Sénégal. Le président Abdoulaye Wade refuse de juger Hissène Habré, perpétuant ainsi la trahison dont pâtissent depuis 20 ans les victimes africaines

DÉCLARATION PUBLIQUE

10 février 2011-
Index AI : AFR 49/001/2011

Amnesty International est consternée par les propos du président sénégalais Abdoulaye Wade publiés le 8 février dans le quotidien français La Croix, selon lesquels il rejette catégoriquement la récente décision prise par la Conférence de l’Union africaine de juger Hissène Habré au Sénégal au nom de l’Afrique, pour crimes de guerre, crimes contre l’humanité et actes de torture.

En vertu du droit international, le Sénégal est tenu de mener une enquête et, s’il existe suffisamment d’éléments à charge recevables, de poursuivre Hissène Habré, ancien président du Tchad, à qui il offre depuis plus de 20 ans un refuge sûr à l’abri des poursuites. Hissène Habré est accusé d’être responsable d’assassinats politiques et de tortures systématiques commis entre 1982 et 1990, époque à laquelle il était au pouvoir au Tchad.

Dans sa décision rendue fin janvier 2011, la Conférence de l’Union africaine demandait au gouvernement du Sénégal « de prendre, dès que possible, les dispositions nécessaires quant à sa législation nationale en vue de faciliter la création d’une chambre spéciale au niveau du tribunal pénal de Dakar, qui permettrait l’éventuelle participation de juges et d’enquêteurs étrangers au procès d’Hissène Habré au Sénégal ».

Au mépris total des victimes africaines et en violation des obligations juridiques internationales qui incombent au Sénégal, le président Abdoulaye Wade considère que son pays n’est plus compétent pour traduire Hissène Habré en justice. Dans l’interview qu’il a accordée au quotidien français, Abdoulaye Wade a également refusé d’extrader l’ancien président tchadien vers la Belgique, qui est en mesure et a la volonté de le juger dans le cadre d’un procès équitable excluant la peine capitale.
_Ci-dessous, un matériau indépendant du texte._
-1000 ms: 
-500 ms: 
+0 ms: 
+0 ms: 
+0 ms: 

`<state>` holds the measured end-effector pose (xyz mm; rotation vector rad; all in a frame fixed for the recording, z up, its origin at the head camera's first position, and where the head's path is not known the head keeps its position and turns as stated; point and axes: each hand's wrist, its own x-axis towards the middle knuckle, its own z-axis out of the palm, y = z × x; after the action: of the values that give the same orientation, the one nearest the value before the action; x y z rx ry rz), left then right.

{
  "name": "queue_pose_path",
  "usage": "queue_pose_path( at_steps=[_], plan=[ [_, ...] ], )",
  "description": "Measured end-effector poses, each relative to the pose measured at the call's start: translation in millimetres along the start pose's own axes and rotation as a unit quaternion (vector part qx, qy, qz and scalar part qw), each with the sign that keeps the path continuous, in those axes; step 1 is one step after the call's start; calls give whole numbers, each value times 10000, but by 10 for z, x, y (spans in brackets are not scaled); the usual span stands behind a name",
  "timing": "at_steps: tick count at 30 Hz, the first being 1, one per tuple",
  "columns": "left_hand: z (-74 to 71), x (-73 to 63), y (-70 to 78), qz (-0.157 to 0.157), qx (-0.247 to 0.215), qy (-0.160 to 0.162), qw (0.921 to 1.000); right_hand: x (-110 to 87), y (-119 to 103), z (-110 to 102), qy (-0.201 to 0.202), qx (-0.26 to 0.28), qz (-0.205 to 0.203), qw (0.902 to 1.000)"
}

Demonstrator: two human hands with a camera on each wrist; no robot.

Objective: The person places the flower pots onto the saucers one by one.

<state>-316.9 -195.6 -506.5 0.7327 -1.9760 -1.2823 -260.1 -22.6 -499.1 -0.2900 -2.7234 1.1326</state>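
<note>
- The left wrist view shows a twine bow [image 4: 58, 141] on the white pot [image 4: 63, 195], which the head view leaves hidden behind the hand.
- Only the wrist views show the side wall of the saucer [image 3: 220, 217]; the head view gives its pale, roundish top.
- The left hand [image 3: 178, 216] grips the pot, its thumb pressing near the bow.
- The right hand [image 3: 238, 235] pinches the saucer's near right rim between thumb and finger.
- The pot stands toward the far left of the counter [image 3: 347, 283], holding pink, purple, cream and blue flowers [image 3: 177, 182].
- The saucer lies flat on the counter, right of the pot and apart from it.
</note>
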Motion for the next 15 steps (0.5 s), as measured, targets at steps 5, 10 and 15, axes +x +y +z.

Comme le prévoit la Convention contre la torture, tout État partie sur le territoire sous la juridiction duquel un auteur présumé de tortures est découvert, s’il n’extrade pas ce dernier, doit soumettre l’affaire à ses autorités compétentes pour l’exercice de l’action pénale. Le Sénégal ne s’est pas seulement abstenu de s’acquitter de l’obligation lui incombant au titre du droit international, il a expressément refusé de le faire. En outre, la résolution de l’Union africaine (UA), le Comité des Nations unies contre la torture, par le passé, et le rapporteur spécial sur la torture ont tous rappelé cette obligation.

Le Sénégal a indiqué qu’il pourrait extrader l’ancien chef d’État tchadien vers le Tchad, où il a été condamné par contumace à la peine de mort en août 2008 pour s’être, semble-t-il, « rendu coupable d’atteinte à l’ordre constitutionnel, à l’intégrité du territoire et à la sécurité de l’État ».

Amnesty International considère que la peine de mort est une violation du droit à la vie et constitue le châtiment le plus cruel, le plus inhumain et le plus dégradant qui soit. Par ailleurs, si Hissène Habré était renvoyé au Tchad, il ne pourrait en aucune façon espérer être rejugé dans le respect du droit international et des normes d’équité des procès.

Depuis maintenant deux ans, les autorités sénégalaises avancent des arguments financiers pour justifier le report du procès d’Hissène Habré et font du versement de sommes exorbitantes par les bailleurs de fonds le préalable à tout engagement de poursuites à l’encontre de l’ancien président tchadien. Cet obstacle financier a été levé il y a trois mois, en novembre 2010, lorsque les donateurs internationaux réunis à Dakar ont accepté de contribuer à hauteur de 8,5 millions d’euros au financement de son procès.

Le Sénégal a obtenu toute l’aide financière et politique requise de la part de la communauté internationale pour enquêter sur Hissène Habré et, s’il existe suffisamment d’éléments à charge recevables, engager des poursuites à son encontre. S’il est reconnu coupable, il devra être condamné à une peine appropriée prenant en compte la gravité de ses crimes.

La déclaration du président Abdoulaye Wade n’est pas seulement un refus brutal contrecarrant la volonté de la communauté internationale de voir Hissène Habré faire l’objet d’une enquête au Sénégal. Elle témoigne d’un mépris envers les victimes africaines d’Hissène Habré qui ont porté plainte à Dakar il y a 10 ans. Certaines sont déjà décédées et celles qui sont encore en vie ont placé tous leurs espoirs entre les mains de la justice sénégalaise. Au-delà de l’obligation juridique qui lui incombe de juger ou d’extrader Hissène Habré, le Sénégal a une responsabilité morale envers ces victimes qui ont accordé foi à ses promesses et à ses engagements.